What is a restaurant? In today’s omnichannel foodservice system, what exactly does it mean to say something is a “restaurant meal”? Does
it mean a full, formal dining experience with a chef-prepared, customized dish, presented by a waiter to a
guest at a table with a white tablecloth? Or can it be a
handmade burrito delivered straight to your doorstep
by a kid on a bicycle working for a third-party service?
Ultimately, the question comes down to determining
the two main components of a restaurant: food and service. For the food, the questions are: How fresh is it? What
form does it come in? And how close to immediately
edible is the preparation of each meal? For the service,
the main question is: How much supplier-labor intensity
is required, versus how much consumer-labor intensity
is necessary?
THE EVOLUTION OF FORM AND FUNCTION
Decades ago, the restaurant experience was divided into
just two categories: full-service (or “white tablecloth”)
and limited-service (or “counter service”) restaurants.
Both were built on the requirement that food was personally served by someone to the consumer, typically
with a structured menu format, inside a simple square
meter of physical space.
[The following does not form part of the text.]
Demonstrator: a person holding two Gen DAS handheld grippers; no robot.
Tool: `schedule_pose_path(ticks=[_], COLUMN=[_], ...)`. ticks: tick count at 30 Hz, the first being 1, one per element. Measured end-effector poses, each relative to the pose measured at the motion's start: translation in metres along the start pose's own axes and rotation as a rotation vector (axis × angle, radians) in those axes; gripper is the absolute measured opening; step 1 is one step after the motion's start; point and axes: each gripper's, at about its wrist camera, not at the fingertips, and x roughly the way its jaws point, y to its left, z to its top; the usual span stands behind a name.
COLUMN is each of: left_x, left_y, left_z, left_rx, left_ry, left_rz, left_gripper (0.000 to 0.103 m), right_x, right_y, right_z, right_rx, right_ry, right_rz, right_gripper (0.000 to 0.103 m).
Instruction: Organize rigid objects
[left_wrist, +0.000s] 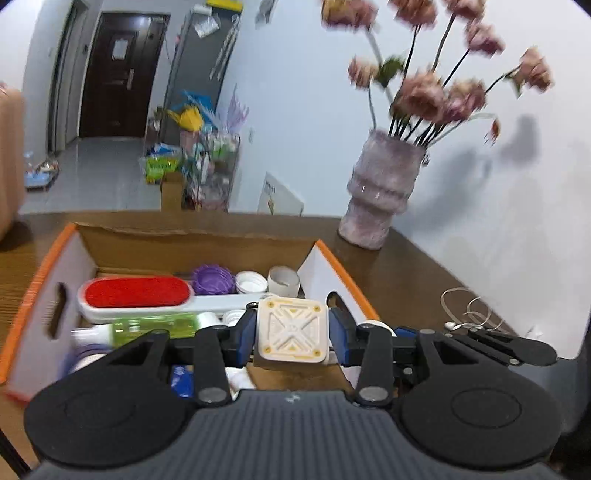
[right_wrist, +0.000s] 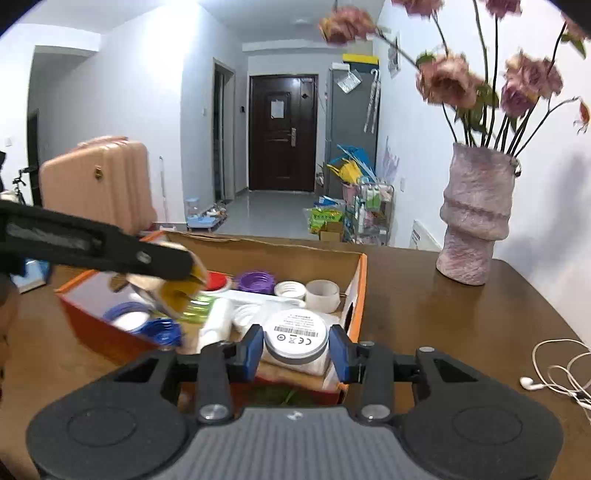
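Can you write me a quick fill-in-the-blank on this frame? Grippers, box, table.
1. The left gripper is shut on a cream ____-shaped block.
2. The right gripper holds a round white disc whose label carries a ____.
3. The cardboard box has ____ edges.
4. On the table, right of the box, lie white ____.

Missing words: square; barcode; orange; earphones
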Motion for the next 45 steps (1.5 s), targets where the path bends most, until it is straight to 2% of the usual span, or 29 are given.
schedule_pose_path(ticks=[4, 8, 13, 18, 22, 24, 26, 30, 35, 36, 38, 41, 45], left_x=[0.038, 0.051, 0.034, -0.011, -0.061, -0.085, -0.113, -0.159, -0.217, -0.229, -0.246, -0.270, -0.300], left_y=[0.003, 0.009, 0.019, 0.032, 0.047, 0.053, 0.058, 0.063, 0.053, 0.050, 0.044, 0.033, 0.017], left_z=[-0.007, -0.016, -0.005, 0.007, 0.004, -0.003, -0.016, -0.046, -0.090, -0.100, -0.116, -0.142, -0.179], left_rx=[0.023, 0.010, 0.006, 0.017, 0.058, 0.078, 0.106, 0.091, 0.093, 0.091, 0.091, 0.102, 0.105], left_ry=[0.054, 0.101, 0.048, -0.020, -0.049, -0.064, -0.080, -0.115, -0.233, -0.261, -0.296, -0.324, -0.335], left_rz=[-0.008, -0.038, -0.030, 0.052, 0.146, 0.202, 0.264, 0.329, 0.389, 0.386, 0.387, 0.394, 0.387], left_gripper=[0.042, 0.043, 0.044, 0.050, 0.064, 0.070, 0.075, 0.083, 0.101, 0.102, 0.103, 0.103, 0.103], right_x=[0.024, 0.024, 0.009, -0.001, -0.024, -0.038, -0.053, -0.080, -0.117, -0.125, -0.142, -0.170, -0.208], right_y=[-0.001, -0.001, -0.004, -0.012, -0.004, 0.004, 0.012, 0.025, 0.048, 0.054, 0.065, 0.083, 0.099], right_z=[-0.008, -0.013, -0.008, -0.001, 0.006, 0.008, 0.008, 0.003, -0.020, -0.026, -0.039, -0.063, -0.096], right_rx=[-0.021, -0.028, -0.001, 0.045, 0.041, 0.025, 0.010, 0.031, 0.072, 0.081, 0.102, 0.101, 0.111], right_ry=[0.026, 0.010, -0.048, -0.057, -0.069, -0.066, -0.070, -0.061, -0.087, -0.097, -0.127, -0.189, -0.247], right_rz=[0.006, 0.007, 0.004, -0.048, -0.040, -0.035, -0.037, -0.034, -0.045, -0.041, -0.038, -0.060, -0.100], right_gripper=[0.039, 0.038, 0.038, 0.038, 0.039, 0.041, 0.050, 0.051, 0.074, 0.076, 0.087, 0.098, 0.103])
The diner was expected to have
a working knowledge of this system: how the food is
handcrafted in the kitchen by a trained chef or a skilled
short-order cook; the nature of the logical flow of the
courses as they were presented; and how to order and
pay (including how to properly leave a tip). For the vast
majority of customers, this was something done only on
special occasions or when dining away from home, and
could be intimidating to master.
The next stage of restaurant evolution is happening right now—and the definition of “dining out”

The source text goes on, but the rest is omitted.